Task instructions: Where the string "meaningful" occurs in a line of the data below, that line should be copied.

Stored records
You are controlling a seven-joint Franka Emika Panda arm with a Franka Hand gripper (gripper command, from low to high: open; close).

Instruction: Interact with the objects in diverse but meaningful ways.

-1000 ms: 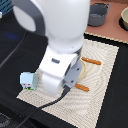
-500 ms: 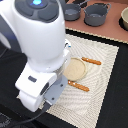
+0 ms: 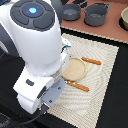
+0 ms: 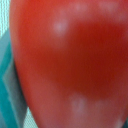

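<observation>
A red tomato (image 4: 75, 60) fills almost the whole wrist view, very close to the camera, with pale glints on its skin. A grey and teal strip shows along one edge beside it; I cannot tell what that strip is. In the exterior view the white arm (image 3: 37, 45) covers the view's left half, its hand (image 3: 36, 95) low over the near left corner of the placemat. The fingers are hidden under the hand, and the tomato does not show in this view. No other small objects are visible.
A tan round plate (image 3: 75, 69) lies on the woven placemat (image 3: 102, 95), between a wooden-handled fork (image 3: 91, 61) and knife (image 3: 77, 86). Two grey pots (image 3: 96, 14) stand on the brown surface at the back, with a bowl (image 3: 124, 17) at the view's right edge.
The arm has swung toward the exterior view's left and nearer the camera, uncovering the plate, which it hid a second ago.
</observation>
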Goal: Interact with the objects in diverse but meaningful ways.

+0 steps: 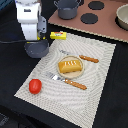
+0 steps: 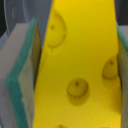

Response to the exercise:
Instruction: Interact with the objects in diverse but meaningful ways.
Goal: Interact with the objects in diverse but meaningful ways.

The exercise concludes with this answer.